- [Prompt] If a record holds a picture, omit that picture and copy everything else exactly.

- - -

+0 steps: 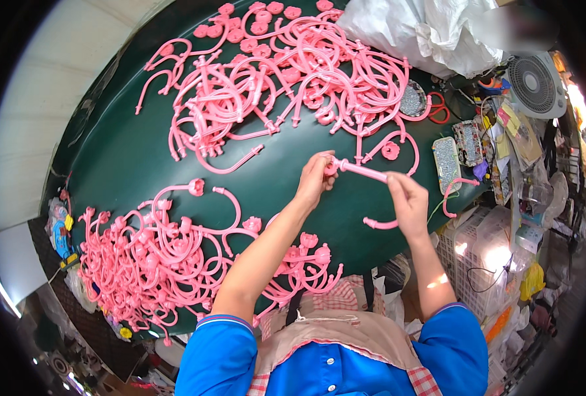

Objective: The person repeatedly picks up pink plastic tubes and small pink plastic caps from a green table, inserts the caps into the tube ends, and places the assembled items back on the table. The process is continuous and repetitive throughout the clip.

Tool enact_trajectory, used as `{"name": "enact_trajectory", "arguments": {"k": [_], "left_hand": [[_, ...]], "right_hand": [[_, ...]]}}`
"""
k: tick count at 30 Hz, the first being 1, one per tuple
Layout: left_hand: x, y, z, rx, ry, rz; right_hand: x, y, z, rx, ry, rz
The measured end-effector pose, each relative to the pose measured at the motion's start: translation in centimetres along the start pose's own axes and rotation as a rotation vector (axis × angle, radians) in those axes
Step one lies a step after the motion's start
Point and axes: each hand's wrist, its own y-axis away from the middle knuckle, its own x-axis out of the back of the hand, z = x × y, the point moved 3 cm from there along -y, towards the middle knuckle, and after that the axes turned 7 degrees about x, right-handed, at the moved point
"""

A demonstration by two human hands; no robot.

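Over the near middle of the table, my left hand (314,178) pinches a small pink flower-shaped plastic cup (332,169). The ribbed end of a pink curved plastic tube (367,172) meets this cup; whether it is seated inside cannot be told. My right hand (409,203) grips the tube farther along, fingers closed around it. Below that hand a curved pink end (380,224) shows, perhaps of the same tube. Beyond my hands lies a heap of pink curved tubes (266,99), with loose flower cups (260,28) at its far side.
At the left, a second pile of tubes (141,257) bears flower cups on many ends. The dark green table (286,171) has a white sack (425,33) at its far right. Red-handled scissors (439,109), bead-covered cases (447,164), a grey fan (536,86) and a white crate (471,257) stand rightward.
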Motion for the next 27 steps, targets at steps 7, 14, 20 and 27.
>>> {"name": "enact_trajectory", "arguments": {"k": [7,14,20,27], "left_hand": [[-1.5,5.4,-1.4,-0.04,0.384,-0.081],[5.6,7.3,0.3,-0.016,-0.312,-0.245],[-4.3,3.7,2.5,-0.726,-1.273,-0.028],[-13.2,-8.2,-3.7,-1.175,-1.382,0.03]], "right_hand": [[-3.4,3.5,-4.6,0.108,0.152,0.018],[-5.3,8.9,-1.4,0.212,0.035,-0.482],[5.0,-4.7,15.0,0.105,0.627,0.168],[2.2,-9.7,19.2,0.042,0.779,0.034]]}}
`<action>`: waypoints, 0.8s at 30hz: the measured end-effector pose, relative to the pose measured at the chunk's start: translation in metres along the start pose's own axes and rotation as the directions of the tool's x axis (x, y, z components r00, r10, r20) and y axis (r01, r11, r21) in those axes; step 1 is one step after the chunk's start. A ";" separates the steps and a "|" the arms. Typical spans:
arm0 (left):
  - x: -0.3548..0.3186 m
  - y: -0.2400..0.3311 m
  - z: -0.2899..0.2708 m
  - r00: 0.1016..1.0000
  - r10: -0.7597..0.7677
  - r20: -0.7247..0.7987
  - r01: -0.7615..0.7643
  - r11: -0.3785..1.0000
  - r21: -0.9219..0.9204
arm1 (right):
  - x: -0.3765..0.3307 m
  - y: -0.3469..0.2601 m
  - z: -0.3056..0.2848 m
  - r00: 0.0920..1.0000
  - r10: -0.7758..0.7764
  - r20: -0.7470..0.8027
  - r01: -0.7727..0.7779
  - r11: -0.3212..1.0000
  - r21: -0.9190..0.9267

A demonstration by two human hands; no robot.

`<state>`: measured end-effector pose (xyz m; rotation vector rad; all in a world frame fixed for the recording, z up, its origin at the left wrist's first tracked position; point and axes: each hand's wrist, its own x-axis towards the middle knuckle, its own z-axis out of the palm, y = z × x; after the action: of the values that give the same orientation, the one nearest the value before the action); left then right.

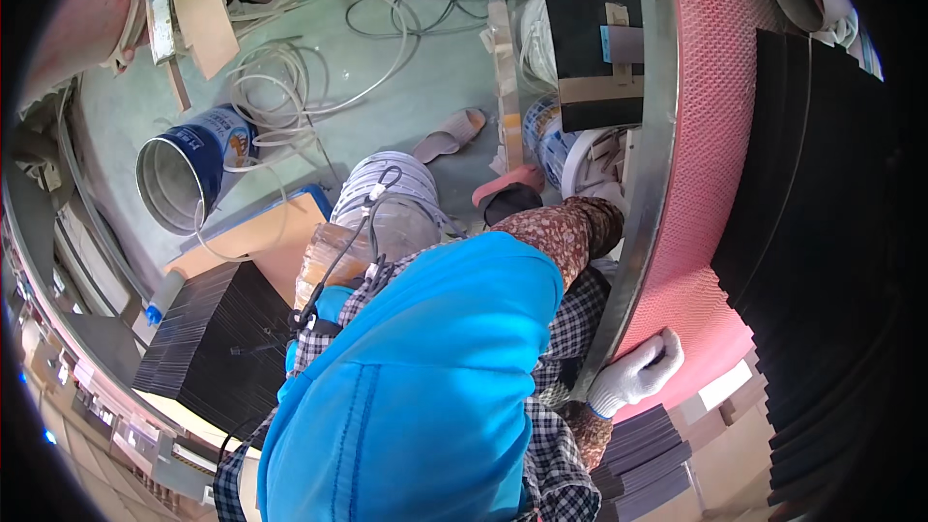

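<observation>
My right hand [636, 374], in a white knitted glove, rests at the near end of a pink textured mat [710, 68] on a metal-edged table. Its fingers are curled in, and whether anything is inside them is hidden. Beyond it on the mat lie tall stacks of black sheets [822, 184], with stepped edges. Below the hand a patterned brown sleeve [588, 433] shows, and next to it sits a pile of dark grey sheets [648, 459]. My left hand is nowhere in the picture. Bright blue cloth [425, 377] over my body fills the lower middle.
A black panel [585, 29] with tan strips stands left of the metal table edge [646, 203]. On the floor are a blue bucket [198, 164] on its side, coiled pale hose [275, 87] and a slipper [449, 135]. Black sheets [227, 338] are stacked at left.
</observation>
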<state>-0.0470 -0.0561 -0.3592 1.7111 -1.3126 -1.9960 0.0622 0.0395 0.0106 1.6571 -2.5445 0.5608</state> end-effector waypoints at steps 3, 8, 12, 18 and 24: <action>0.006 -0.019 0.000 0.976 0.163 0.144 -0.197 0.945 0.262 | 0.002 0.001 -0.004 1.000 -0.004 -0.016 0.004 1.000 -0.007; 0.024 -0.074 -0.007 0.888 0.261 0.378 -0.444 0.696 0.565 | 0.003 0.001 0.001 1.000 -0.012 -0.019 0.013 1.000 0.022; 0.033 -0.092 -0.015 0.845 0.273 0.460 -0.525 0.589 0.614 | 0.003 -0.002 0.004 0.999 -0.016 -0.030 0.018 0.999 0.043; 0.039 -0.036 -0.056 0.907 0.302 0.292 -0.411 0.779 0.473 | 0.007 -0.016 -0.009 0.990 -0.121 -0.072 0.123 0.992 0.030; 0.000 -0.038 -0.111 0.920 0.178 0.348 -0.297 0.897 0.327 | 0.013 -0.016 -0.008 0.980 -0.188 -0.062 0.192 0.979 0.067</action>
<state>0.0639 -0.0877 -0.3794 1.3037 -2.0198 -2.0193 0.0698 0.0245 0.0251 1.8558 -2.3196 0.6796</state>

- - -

- [Result of this exercise]
+0 steps: 

Objective: The person repeatedly picks up pink plastic tubes and small pink plastic caps from a green table, inserts the caps into the tube ends, and places the assembled items back on the table. The process is continuous and repetitive throughout the clip.

Tool enact_trajectory, used as `{"name": "enact_trajectory", "arguments": {"k": [_], "left_hand": [[_, ...]], "right_hand": [[_, ...]]}}`
"""
k: tick count at 30 Hz, the first being 1, one per tuple
Layout: left_hand: x, y, z, rx, ry, rz; right_hand: x, y, z, rx, ry, rz
The measured end-effector pose, each relative to the pose measured at the motion's start: translation in centimetres along the start pose's own axes and rotation as a rotation vector (axis × angle, radians) in those axes
Step one lies a step after the motion's start
Point and axes: each hand's wrist, its own y-axis away from the middle knuckle, its own x-axis out of the back of the hand, z = x × y, the point moved 3 cm from there along -y, towards the middle knuckle, and after that the axes turned 7 degrees about x, right-handed, at the moved point
"""

A demonstration by two human hands; no robot.

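Over the near middle of the table, my left hand (314,178) pinches a small pink flower-shaped plastic cup (332,169). The ribbed end of a pink curved plastic tube (367,172) meets this cup; whether it is seated inside cannot be told. My right hand (409,203) grips the tube farther along, fingers closed around it. Below that hand a curved pink end (380,224) shows, perhaps of the same tube. Beyond my hands lies a heap of pink curved tubes (266,99), with loose flower cups (260,28) at its far side.
At the left, a second pile of tubes (141,257) bears flower cups on many ends. The dark green table (286,171) has a white sack (425,33) at its far right. Red-handled scissors (439,109), bead-covered cases (447,164), a grey fan (536,86) and a white crate (471,257) stand rightward.
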Motion for the next 27 steps, targets at steps 7, 14, 20 and 27.
>>> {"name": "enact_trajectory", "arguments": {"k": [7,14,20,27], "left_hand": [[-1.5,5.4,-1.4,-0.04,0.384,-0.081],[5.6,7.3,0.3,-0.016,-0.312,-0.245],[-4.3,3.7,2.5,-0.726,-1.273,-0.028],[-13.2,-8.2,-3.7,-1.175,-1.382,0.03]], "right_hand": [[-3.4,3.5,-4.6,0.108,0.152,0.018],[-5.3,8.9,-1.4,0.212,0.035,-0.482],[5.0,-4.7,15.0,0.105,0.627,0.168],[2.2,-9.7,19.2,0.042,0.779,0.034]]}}
`<action>`: waypoints, 0.8s at 30hz: the measured end-effector pose, relative to the pose measured at the chunk's start: translation in metres along the start pose's own axes and rotation as the directions of the tool's x axis (x, y, z components r00, r10, r20) and y axis (r01, r11, r21) in those axes; step 1 is one step after the chunk's start. A ";" separates the steps and a "|" the arms. Typical spans:
arm0 (left):
  - x: -0.3548..0.3186 m
  - y: -0.2400..0.3311 m
  - z: -0.2899..0.2708 m
  - r00: 0.1016..1.0000
  - r10: -0.7597..0.7677
  - r20: -0.7247..0.7987
  - r01: -0.7615..0.7643
  - r11: -0.3785..1.0000
  - r21: -0.9219..0.9204
arm1 (right):
  - x: -0.3765..0.3307 m
  - y: -0.3469..0.2601 m
  - z: -0.3056..0.2848 m
  - r00: 0.0920..1.0000
  - r10: -0.7758..0.7764
  - r20: -0.7470..0.8027
  - r01: -0.7727..0.7779
  - r11: -0.3212..1.0000
  - r21: -0.9190..0.9267

A demonstration by two human hands; no robot.

`<state>`: measured end-effector pose (xyz m; rotation vector rad; all in a world frame fixed for the recording, z up, its origin at the left wrist's first tracked position; point and axes: each hand's wrist, its own x-axis towards the middle knuckle, its own z-axis out of the palm, y = z × x; after the action: of the values that give the same orientation, the one nearest the value before the action); left then right.


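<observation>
My right hand [636, 374], in a white knitted glove, rests at the near end of a pink textured mat [710, 68] on a metal-edged table. Its fingers are curled in, and whether anything is inside them is hidden. Beyond it on the mat lie tall stacks of black sheets [822, 184], with stepped edges. Below the hand a patterned brown sleeve [588, 433] shows, and next to it sits a pile of dark grey sheets [648, 459]. My left hand is nowhere in the picture. Bright blue cloth [425, 377] over my body fills the lower middle.
A black panel [585, 29] with tan strips stands left of the metal table edge [646, 203]. On the floor are a blue bucket [198, 164] on its side, coiled pale hose [275, 87] and a slipper [449, 135]. Black sheets [227, 338] are stacked at left.
</observation>
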<state>-0.0470 -0.0561 -0.3592 1.7111 -1.3126 -1.9960 0.0622 0.0395 0.0106 1.6571 -2.5445 0.5608</state> end-effector waypoints at steps 3, 8, 12, 18 and 24: <action>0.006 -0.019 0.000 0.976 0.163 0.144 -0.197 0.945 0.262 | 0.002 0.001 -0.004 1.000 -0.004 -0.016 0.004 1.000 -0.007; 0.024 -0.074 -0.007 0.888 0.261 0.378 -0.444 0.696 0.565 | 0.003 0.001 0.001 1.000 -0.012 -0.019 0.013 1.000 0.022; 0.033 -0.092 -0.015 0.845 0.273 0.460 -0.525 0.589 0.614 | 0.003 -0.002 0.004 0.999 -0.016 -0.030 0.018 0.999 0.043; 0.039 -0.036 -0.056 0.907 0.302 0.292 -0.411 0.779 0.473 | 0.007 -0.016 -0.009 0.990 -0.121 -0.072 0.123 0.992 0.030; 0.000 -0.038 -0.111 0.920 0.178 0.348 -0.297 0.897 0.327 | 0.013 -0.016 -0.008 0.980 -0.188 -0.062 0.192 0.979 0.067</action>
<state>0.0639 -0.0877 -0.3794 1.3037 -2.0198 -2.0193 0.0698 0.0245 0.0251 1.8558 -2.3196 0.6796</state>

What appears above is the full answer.